▶ _DATASET EXTRACT_:
•••

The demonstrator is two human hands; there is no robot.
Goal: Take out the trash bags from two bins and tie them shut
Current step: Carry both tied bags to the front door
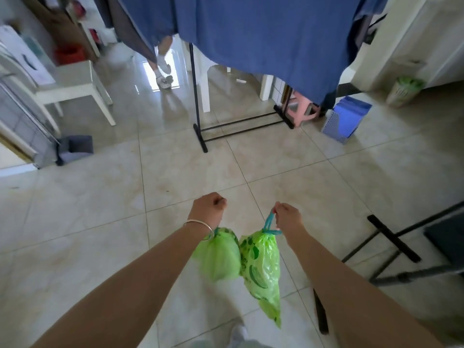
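The left hand [208,206] is clenched above a green bag [221,257]. The right hand [288,217] grips the blue drawstring [270,222] of a second green bag [262,270].

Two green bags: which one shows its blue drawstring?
The patterned bag under the right hand; its blue drawstring is visible. The plain bag under the left hand shows none.

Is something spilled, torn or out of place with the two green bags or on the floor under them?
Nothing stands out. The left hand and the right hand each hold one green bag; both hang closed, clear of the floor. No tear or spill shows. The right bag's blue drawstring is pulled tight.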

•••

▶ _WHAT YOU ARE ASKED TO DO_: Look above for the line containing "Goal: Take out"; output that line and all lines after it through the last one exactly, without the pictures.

▶ _EXERCISE SOLUTION_:
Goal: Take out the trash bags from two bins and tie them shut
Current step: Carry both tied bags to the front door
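The left hand [208,206] is clenched above a green bag [221,257]. The right hand [288,217] grips the blue drawstring [270,222] of a second green bag [262,270].

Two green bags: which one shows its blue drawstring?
The patterned bag under the right hand; its blue drawstring is visible. The plain bag under the left hand shows none.

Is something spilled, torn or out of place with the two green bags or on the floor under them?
Nothing stands out. The left hand and the right hand each hold one green bag; both hang closed, clear of the floor. No tear or spill shows. The right bag's blue drawstring is pulled tight.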

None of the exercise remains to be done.